• What you are asked to do: All of the lines below should be copied word for word.

• Data below:
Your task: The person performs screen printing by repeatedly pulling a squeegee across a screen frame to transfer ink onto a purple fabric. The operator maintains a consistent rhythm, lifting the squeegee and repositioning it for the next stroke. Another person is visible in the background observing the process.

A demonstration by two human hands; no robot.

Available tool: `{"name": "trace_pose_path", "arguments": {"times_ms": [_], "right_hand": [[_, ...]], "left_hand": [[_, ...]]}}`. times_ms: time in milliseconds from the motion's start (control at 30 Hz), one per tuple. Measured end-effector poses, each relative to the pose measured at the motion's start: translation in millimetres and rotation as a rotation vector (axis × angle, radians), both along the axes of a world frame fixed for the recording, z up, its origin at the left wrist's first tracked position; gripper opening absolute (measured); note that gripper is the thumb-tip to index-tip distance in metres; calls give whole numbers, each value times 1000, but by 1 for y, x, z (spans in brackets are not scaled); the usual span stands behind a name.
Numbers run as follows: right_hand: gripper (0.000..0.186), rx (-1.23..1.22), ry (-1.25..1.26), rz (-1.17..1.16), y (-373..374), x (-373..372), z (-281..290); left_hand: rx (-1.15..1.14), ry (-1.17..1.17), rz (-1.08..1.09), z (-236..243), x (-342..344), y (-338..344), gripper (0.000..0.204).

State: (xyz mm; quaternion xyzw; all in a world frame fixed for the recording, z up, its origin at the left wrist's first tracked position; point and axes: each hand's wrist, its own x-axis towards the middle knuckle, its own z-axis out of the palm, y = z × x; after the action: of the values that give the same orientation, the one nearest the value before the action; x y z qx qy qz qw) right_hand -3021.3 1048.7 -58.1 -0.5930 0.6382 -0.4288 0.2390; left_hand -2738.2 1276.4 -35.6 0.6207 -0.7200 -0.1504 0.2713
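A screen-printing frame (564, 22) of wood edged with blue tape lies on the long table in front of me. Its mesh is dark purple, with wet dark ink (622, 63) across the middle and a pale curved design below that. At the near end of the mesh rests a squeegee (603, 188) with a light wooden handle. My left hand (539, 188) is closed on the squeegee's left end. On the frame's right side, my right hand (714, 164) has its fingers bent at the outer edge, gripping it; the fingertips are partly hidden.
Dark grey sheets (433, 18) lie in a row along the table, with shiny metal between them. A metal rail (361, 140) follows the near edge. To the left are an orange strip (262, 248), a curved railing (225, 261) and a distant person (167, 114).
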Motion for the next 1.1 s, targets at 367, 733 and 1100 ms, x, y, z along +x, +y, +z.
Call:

• Your solution:
Your task: The person performs screen printing by repeatedly pulling a squeegee across a screen frame to transfer ink onto a purple fabric. The operator maintains a consistent rhythm, lifting the squeegee and repositioning it for the next stroke. Another person is visible in the background observing the process.

A demonstration by two human hands; no robot.

Available tool: `{"name": "trace_pose_path", "arguments": {"times_ms": [_], "right_hand": [[_, ...]], "left_hand": [[_, ...]]}}`. times_ms: time in milliseconds from the motion's start (control at 30 Hz), one per tuple. Measured end-effector poses, each relative to the pose measured at the motion's start: translation in millimetres and rotation as a rotation vector (axis × angle, radians), both along the axes of a world frame fixed for the recording, z up, its origin at the left wrist's first tracked position; gripper opening absolute (measured); note that gripper is the thumb-tip to index-tip distance in metres; calls give whole numbers, each value times 1000, but by 1 for y, x, z (spans in brackets are not scaled); the usual span stands behind a name.
Numbers run as follows: right_hand: gripper (0.000..0.186), rx (-1.23..1.22), ry (-1.25..1.26), rz (-1.17..1.16), y (-373..374), x (-373..372), z (-281..290); left_hand: rx (-1.15..1.14), ry (-1.17..1.17), rz (-1.08..1.09), z (-236..243), x (-342..344), y (-338..344), gripper (0.000..0.204).

State: (xyz mm; quaternion xyzw; all in a world frame fixed for the recording, z up, its origin at the left wrist's first tracked position; point and axes: each hand's wrist, its own x-axis towards the middle knuckle, its own z-axis out of the palm, y = z × x; after the action: of the values that give the same orientation, the one nearest the value before the action; x y z qx qy qz qw) right_hand -3021.3 1048.7 -58.1 -0.5930 0.6382 -0.4288 0.2390; left_hand -2738.2 1276.4 -35.6 0.6207 -0.7200 -0.1504 0.2713
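A screen-printing frame (564, 22) of wood edged with blue tape lies on the long table in front of me. Its mesh is dark purple, with wet dark ink (622, 63) across the middle and a pale curved design below that. At the near end of the mesh rests a squeegee (603, 188) with a light wooden handle. My left hand (539, 188) is closed on the squeegee's left end. On the frame's right side, my right hand (714, 164) has its fingers bent at the outer edge, gripping it; the fingertips are partly hidden.
Dark grey sheets (433, 18) lie in a row along the table, with shiny metal between them. A metal rail (361, 140) follows the near edge. To the left are an orange strip (262, 248), a curved railing (225, 261) and a distant person (167, 114).
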Motion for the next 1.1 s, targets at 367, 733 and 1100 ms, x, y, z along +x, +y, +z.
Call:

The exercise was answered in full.